Com uma escrita envolvente, a autora faz-nos refletir sobre as várias faces do problema. Sobre o peso da negação. Sobre o quanto perdemos por não sermos honestos com os outros e, sobretudo, connosco. Além disso, concede espaço para lidar com os silêncios, com as meias palavras, com os desgostos, com as desilusões e com os medos. Apesar de ser uma história melancólica, com ênfase no sofrimento, evidencia a coragem que habita no nosso peito: seja para lutarmos pelos nossos sonhos, seja para sermos capazes de nos distanciarmos. Porque amar é, também, ter a sensibilidade de perceber quando não devemos insistir.

Deixa-me Entrar na Tua Vida é um enredo que transborda empatia, porque, focando-se nos pensamentos e sentimentos das personagens, atribui sentido a quem estiver a passar pela mesma realidade. E porque é importante partilharmos «conhecimentos sobre as portas que se abrem e que se fecham». Há alturas em que olhamos para as outras casas e questionamo-nos se, no seu interior, existirá alguém a sentir a mesma dor. Ou se alguém entenderia o nosso sofrimento. E este livro mostra-nos que sim, ao expor uma adição camuflada, que afeta várias famílias.

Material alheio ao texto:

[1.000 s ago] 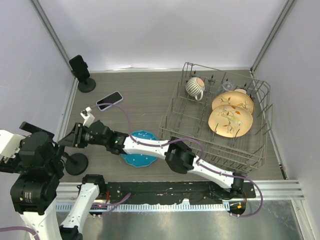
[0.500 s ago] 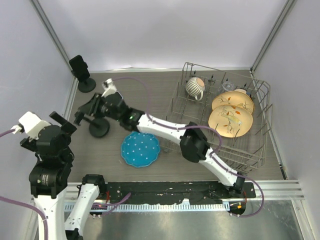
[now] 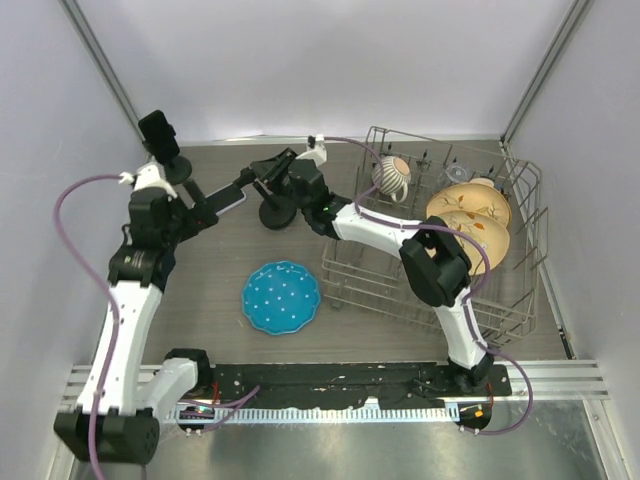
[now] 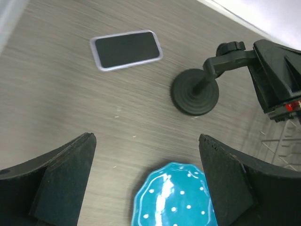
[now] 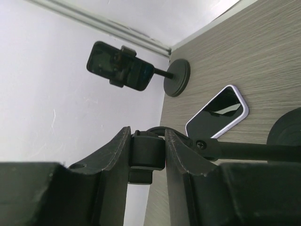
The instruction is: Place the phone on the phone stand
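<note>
Nearest to me in the overhead view is the blue plate [image 3: 281,298], flat on the table [image 3: 210,325] at lower centre. Nothing is touching it.

Just beyond it, left of centre, my left gripper [image 4: 146,141] hangs over the wood with its jaws spread wide and nothing between them. In its wrist view the two fingers [image 4: 61,174] frame the bottom corners and the plate's scalloped edge shows at the lower middle.

The phone [image 4: 126,49] lies flat on the table, screen up and dark. It sits in the upper left of the left wrist view, clear of both grippers and well apart from the plate.

To its right stands the phone stand [image 4: 194,92]. Its round black base is near the phone but not touching it. I cannot tell whether the base rests on the table or sits just off it. My right gripper [image 5: 147,141] is clamped narrow on the stand's upper clip, with a finger pressed against each side, and the stem slants from there to the base.

In the upper left corner a second stand [image 5: 176,77] is upright by the wall, with a dark handset [image 5: 120,66] gripped in its clip.

At the right of the overhead view the wire dish rack [image 3: 375,285] holds a striped mug [image 3: 390,176] and two patterned plates [image 3: 465,205] standing on edge.
</note>
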`<action>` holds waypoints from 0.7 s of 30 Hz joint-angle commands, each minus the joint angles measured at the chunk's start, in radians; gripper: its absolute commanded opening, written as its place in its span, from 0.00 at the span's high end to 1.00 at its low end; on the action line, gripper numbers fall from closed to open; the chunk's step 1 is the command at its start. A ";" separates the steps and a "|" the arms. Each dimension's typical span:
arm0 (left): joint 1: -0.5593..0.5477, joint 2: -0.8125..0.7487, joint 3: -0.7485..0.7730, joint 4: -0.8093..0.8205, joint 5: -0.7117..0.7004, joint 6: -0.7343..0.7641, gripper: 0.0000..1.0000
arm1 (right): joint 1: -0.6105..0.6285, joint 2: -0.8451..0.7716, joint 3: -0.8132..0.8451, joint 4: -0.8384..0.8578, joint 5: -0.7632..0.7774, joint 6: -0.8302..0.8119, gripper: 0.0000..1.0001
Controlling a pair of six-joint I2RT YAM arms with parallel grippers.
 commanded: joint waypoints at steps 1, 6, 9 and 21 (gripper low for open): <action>0.004 0.148 -0.006 0.246 0.291 -0.018 0.12 | -0.005 -0.110 -0.106 0.220 0.090 0.091 0.99; 0.004 0.366 -0.013 0.421 0.443 0.057 0.18 | -0.026 -0.135 -0.214 0.298 0.078 0.215 0.99; -0.005 0.478 0.069 0.450 0.507 0.106 0.21 | -0.039 -0.135 -0.244 0.328 0.055 0.278 0.99; -0.099 0.406 0.049 0.352 0.320 0.039 0.13 | -0.043 -0.113 -0.192 0.223 0.029 0.224 0.91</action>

Deixo-vos, agora, com algumas citações:

«Não sei o que sou. Só sei que vivo cada dia para o gastar depressa. Volto sempre para o aconchego em que me sinto ligada a ti» [p:13];

«Podia comentar, mas não o faço. Quem é que se afastou, que nunca aparecia nem ligava? Tens uma explicação qualquer que não queres partilhar comigo, e eu só tenho de aceitar isso» [p:44];

«Podemos estar preparados para morrer, mas nunca estamos preparados para ver morrer quem amamos, nunca» [p:91];

«Parei, sentado à tua frente, longe de ti, para que te sintas livre. Será que sabes que o meu coração está dentro do teu?» [p:170];

«Passei muitos anos a pensar que fazia a diferença, ficando. Contudo, não faço. Sei que, para ti, eu estar ou não do outro lado daquele hall não significa nada. Pior - sinto que já não sabes o que significa ter-me perto. Vives o teu destino sozinha» [p:196].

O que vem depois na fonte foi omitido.